It was a hugely profitable business. In 1850, Walter’s father, William Garrett, built what Weslager called “one of the most pretentious mansions in Christiana Hundred”—three stories tall with 19 rooms, oak floors, paneled doors, wainscoting, fireplaces with marble mantles and balustrade stairs. Locals called it the “snuff mill mansion.” And it wasn’t even William Garrett’s full-time home; he had moved to Philadelphia. William Garrett bequeathed the snuff mill to his sons, Walter and William Jr., the latter of whom died childless, thus returning his share to his brother.
When Walter Garrett married Henrietta Schaeffer in 1871, he was a 40-year-old bachelor—tall and heavyset, with a flowing mustache, who wore a frock coat, starched collar and silk hat. She was 22, and blond and had left school in the eighth grade. As one of the richest men in Philadelphia, Garrett had a wide choice of potential wives. According to Weslager, however, he was “smitten” when he saw Henrietta scrubbing the stoop in front of her parents’ house on South 13th Street.

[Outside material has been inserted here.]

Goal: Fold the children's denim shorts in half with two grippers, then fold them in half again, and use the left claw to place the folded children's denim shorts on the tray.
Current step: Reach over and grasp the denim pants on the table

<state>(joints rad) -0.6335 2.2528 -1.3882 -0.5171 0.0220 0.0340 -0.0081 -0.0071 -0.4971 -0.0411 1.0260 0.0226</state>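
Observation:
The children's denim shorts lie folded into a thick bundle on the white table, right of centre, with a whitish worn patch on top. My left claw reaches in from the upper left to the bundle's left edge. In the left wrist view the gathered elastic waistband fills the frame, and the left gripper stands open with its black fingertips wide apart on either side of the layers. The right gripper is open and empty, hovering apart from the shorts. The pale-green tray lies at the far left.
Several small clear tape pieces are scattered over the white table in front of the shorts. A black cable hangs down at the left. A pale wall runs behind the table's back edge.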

“A latter-day Cinderella story” is how the newspapers described it. Walter bought her a three-and-a-half-story house on South Ninth Street. Then he bought the house next door for her family and connected the two so Henrietta could visit her family at will. He also provided a coach and horses, a coachman, a cook, a personal maid and a downstairs maid.

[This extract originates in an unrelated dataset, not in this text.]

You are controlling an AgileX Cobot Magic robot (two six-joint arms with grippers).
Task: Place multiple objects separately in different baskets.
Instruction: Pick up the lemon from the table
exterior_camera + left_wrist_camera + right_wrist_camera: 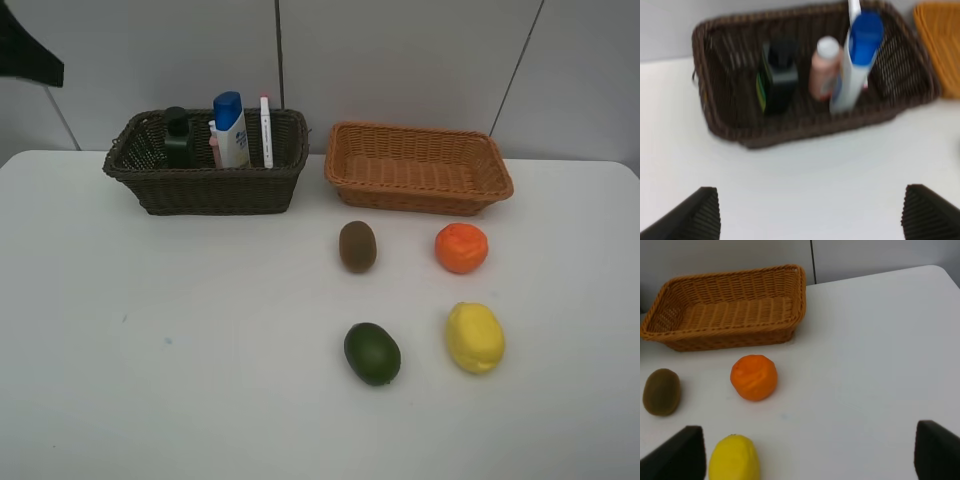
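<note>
The dark brown basket [210,190] stands at the back left and holds the dark green pump bottle [177,135], the pink bottle [214,147], the white blue-capped tube [231,128] and the white pink-tipped marker [266,130]. The light orange basket [418,185] stands empty at the back right. In front of it on the table lie the kiwi [357,246], orange [461,248], lemon [474,337] and dark green fruit [372,353]. My left gripper [812,217] is open and empty, short of the brown basket [790,132]. My right gripper [807,455] is open and empty near the orange [754,377], kiwi [661,391] and lemon [734,459].
The white table [180,340] ends at a grey wall behind the baskets. A dark piece of equipment [25,48] hangs in the top left corner of the high view. Neither gripper shows in the high view.
</note>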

“To say that Walter loved his pretty, young wife is an understatement,” wrote Weslager. “He adored her, he cherished her and he became so devoted to her that he didn’t want to leave her side.” Henrietta didn’t like highbrow amusements such as the opera, so Walter stopped going. She did like sentimental sheet music, so he bought her a rosewood piano on which to play it. She also liked Atlantic City, so he built her a 10-room “cottage.”

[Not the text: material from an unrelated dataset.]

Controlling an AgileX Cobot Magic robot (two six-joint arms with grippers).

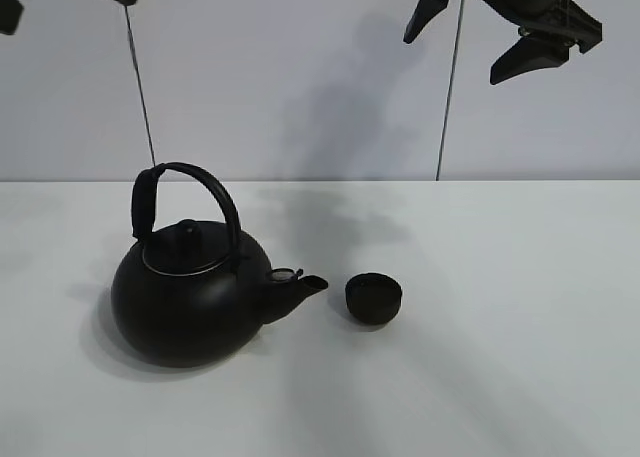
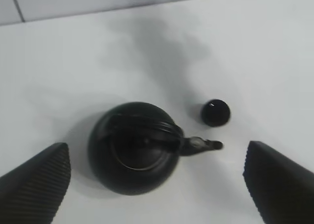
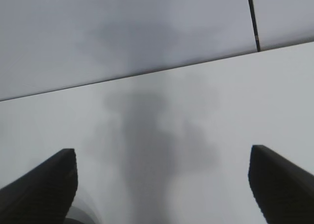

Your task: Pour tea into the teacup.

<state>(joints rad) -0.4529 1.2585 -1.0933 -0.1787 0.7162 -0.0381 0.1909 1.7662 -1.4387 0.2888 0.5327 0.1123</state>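
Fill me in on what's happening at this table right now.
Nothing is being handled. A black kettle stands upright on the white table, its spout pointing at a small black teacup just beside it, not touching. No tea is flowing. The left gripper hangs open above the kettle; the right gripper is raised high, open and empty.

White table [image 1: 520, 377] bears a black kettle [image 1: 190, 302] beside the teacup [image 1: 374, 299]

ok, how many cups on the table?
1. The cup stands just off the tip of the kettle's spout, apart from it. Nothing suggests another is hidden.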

But Henrietta was not dumb. After Walter died in 1895, she did not blow the $6 million he left her. She lived modestly—more so than Walter—and kept careful track of her investments. Her physician would later testify that he often found her reading stock reports when he made house calls. In the 35 years before her own death, the estate grew to $17 million and to $30 million by the time it was distributed in 1951.
Settling the estate took years because every claim had to be investigated. In 1937, Henrietta’s body was exhumed to confirm that no will had been secreted in the coffin. Genealogists produced a three-volume report dismissing relationships to all but three cousins. These were people Henrietta had never met, but to whom she was related through her mother.
Afterward, workers went to Henrietta’s house on Ninth Street with orders to smash everything, including the rosewood piano. Administrators had decided that nothing could be sold, lest some buyer later use an item to claim a relationship to the family and make a new claim on the fortune. The fragments were loaded into seven wagons, transported to a lot outside the city and burned.
Now, call your lawyer and make that will.